Atouts et limites du fédéralisme

Le fédéralisme a des avantages dans une telle crise, avec un maillage important de laboratoires ou des réactions appropriées aux situations concrètes, comme l’isolement de quartiers ou de communes particulièrement touchés. Mais cette décentralisation a aussi montré ses limites quant aux mesures à prendre pour restreindre la liberté de mouvement de la population. On l’a vu pour décider de fermer crèches et écoles avec des mesures prises séparément par les différentes régions. Cela s’est reproduit avec la fermeture de magasins et autres restaurants, mais aussi pour les déplacements de la population. La Bavière a pris les devants avec des mesures strictes, avant qu’une conférence des différentes régions aboutisse à des lignes directrices communes, sans doute plus rassurantes pour la population que la juxtaposition de règles variables.

Le confinement comme en France ou en Italie n’a pas été retenu au profit d’une pratique moins coercitive. Les rassemblements de plus de deux personnes sont interdits (sauf pour une famille vivant sous le même toit ou pour sur les lieux de travail).

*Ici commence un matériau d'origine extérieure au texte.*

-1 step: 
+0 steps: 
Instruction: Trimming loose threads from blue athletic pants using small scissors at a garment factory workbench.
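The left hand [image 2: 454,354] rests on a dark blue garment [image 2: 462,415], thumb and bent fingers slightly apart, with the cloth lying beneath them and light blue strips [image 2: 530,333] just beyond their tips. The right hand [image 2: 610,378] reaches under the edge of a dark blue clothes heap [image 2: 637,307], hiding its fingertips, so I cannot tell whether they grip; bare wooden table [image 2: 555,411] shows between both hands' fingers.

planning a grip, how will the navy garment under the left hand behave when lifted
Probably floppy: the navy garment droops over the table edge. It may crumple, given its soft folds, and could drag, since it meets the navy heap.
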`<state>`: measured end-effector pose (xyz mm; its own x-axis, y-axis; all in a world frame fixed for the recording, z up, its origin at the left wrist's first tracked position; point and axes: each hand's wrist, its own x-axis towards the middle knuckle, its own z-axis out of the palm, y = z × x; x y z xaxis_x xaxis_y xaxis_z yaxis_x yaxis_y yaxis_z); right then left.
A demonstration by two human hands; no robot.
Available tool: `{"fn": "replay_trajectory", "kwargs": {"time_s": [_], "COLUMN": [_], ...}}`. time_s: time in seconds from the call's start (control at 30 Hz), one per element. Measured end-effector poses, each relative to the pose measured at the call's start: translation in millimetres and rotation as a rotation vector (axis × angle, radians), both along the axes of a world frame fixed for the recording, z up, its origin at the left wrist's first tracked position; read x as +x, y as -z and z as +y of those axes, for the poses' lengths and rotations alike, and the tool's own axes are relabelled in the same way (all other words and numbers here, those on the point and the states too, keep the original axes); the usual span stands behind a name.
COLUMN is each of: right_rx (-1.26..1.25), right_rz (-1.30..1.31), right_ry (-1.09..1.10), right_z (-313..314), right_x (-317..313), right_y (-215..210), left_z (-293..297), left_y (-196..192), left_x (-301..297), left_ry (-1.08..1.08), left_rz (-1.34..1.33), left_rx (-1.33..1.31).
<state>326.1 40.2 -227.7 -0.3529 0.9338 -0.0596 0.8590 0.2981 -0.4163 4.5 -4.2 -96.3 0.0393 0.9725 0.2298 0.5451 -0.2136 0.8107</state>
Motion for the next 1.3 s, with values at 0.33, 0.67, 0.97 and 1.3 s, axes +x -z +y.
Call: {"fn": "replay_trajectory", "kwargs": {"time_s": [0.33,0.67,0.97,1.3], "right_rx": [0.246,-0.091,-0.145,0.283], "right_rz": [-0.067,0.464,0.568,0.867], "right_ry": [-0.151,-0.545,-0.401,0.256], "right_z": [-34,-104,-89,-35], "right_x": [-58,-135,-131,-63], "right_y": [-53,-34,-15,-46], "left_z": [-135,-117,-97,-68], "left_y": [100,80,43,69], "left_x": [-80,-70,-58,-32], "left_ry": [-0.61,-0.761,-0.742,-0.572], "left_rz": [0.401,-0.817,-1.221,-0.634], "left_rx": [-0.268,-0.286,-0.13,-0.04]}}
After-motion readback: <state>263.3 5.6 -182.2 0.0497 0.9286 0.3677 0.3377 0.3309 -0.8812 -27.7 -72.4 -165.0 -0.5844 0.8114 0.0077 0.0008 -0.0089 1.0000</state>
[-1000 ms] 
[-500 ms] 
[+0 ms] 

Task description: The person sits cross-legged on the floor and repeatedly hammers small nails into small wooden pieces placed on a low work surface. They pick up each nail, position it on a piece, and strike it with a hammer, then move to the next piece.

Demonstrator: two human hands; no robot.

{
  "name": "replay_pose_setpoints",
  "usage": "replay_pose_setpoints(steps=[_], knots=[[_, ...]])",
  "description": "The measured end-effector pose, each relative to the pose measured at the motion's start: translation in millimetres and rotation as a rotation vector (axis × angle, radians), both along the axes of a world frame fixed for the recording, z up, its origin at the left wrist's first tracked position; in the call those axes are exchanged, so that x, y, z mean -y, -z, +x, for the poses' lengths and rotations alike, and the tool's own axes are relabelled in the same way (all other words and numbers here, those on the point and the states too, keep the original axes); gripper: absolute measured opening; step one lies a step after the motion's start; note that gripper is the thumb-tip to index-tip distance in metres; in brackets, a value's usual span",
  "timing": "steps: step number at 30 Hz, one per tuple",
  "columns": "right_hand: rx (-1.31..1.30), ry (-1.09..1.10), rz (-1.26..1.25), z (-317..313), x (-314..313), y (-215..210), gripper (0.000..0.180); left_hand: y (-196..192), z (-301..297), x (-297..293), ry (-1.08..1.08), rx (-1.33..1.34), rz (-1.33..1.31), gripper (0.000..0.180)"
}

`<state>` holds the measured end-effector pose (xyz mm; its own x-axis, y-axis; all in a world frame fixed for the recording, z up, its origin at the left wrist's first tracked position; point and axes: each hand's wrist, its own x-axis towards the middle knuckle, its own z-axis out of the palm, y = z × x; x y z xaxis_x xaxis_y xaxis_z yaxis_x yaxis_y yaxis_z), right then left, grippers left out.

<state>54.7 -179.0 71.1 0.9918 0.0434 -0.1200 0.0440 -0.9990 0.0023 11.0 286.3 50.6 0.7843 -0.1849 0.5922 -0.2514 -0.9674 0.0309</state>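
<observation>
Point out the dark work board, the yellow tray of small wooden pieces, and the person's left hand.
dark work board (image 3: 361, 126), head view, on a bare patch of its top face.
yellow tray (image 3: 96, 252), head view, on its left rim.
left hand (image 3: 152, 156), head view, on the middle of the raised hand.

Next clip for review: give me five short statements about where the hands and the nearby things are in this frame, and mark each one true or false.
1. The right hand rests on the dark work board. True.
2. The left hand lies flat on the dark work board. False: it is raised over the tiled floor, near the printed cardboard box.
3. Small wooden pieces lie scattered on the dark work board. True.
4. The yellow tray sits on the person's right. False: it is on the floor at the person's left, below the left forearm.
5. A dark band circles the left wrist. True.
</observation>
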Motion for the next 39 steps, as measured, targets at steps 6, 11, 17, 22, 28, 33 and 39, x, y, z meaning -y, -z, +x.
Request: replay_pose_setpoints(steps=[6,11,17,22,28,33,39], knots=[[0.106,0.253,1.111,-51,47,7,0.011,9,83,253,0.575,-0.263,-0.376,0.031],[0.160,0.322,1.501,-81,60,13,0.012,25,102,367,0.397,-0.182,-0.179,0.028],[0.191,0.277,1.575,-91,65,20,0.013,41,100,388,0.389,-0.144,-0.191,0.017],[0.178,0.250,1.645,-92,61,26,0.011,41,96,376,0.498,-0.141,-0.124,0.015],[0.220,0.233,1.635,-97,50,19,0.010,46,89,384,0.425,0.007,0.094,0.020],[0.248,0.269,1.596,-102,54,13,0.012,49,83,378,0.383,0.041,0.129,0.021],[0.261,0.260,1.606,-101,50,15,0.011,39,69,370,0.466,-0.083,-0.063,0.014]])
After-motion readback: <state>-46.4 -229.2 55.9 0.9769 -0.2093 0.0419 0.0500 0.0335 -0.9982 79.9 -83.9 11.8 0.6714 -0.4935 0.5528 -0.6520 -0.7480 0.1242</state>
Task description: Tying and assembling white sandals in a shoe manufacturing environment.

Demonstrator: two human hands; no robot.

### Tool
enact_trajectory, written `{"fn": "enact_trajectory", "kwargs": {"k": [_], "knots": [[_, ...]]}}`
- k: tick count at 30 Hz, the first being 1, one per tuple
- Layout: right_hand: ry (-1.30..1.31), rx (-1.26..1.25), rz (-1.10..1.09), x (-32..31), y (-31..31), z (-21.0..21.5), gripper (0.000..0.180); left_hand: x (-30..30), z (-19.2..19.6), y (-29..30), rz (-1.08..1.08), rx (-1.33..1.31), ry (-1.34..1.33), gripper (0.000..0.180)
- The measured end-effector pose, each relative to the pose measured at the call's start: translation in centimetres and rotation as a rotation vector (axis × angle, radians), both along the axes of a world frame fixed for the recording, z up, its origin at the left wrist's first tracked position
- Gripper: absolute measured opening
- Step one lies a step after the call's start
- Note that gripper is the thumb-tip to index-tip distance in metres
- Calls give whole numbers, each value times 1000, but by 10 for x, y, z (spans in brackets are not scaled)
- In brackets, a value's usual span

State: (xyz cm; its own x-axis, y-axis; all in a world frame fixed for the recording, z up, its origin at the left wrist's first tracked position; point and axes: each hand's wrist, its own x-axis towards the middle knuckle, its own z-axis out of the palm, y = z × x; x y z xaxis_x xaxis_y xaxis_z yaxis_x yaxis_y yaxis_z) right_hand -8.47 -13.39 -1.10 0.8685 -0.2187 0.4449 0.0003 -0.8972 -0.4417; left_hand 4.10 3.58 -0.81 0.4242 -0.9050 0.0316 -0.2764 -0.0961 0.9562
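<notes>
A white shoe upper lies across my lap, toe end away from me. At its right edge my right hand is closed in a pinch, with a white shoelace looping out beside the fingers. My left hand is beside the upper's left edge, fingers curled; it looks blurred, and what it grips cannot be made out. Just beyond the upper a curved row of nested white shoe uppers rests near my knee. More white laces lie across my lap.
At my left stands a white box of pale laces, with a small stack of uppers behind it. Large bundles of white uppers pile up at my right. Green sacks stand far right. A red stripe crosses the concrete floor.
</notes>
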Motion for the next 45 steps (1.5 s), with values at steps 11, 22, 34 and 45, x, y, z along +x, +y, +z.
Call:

Les déplacements sont réglementés mais restent souples : faire ses courses, aller chez le médecin ou au travail, passer un examen, faire du sport seul, tout cela reste possible.

Ces mesures doivent réduire les contacts sociaux et donc le nombre d’infections afin d’éviter, comme en Italie ou en Espagne, que les hôpitaux ne soient débordés face à l’affluence de patients dans un état grave. Déjà, certains s’interrogent sur les conditions et le calendrier d’un assouplissement des mesures. Angela Merkel, elle-même en quarantaine après avoir été vaccinée par un médecin qui s’est révélé ensuite infecté, a souligné qu’il était trop tôt pour spéculer sur de telles hypothèses. Jeudi, le ministre de la Santé Jens Spahn estimait que la situation actuelle était comparable « au calme avant la tempête » pour souligner que la crise n’avait pas encore, et de loin, atteint son apogée.

Vers une stratégie à la coréenne ?

Un document interne du ministère de l’Intérieur, que plusieurs médias ont rendu public vendredi, plaide pour la reprise des solutions adoptées en Corée du Sud, à savoir des tests de masse pour pouvoir à grande échelle savoir qui est infecté avant que ces personnes ne soient isolées du reste de la population. Une méthode qui permet aux personnes en bonne santé de continuer à mener une vie normale et à l’économie de tourner. Une telle option impliquerait d’ici fin avril une montée en puissance du nombre de tests effectués pour parvenir à 200 000 par jour. La société Bosch a annoncé jeudi qu’une méthode rapide, dont les résultats seraient disponibles après deux heures et demi, pourrait être livrée en avril.

Le traçage des personnes infectées grâce aux données de leurs téléphones portables pour retrouver les contacts rencontrés est aussi évoqué, mais suscite des questions éthiques quant à la protection des données privées et le respect de la vie privée. De telles mesures, si elles devaient être retenues, pourraient permettre à l’Allemagne, à condition que la crise ne prenne pas une dimension trop grave, de réduire plus tôt les restrictions actuelles.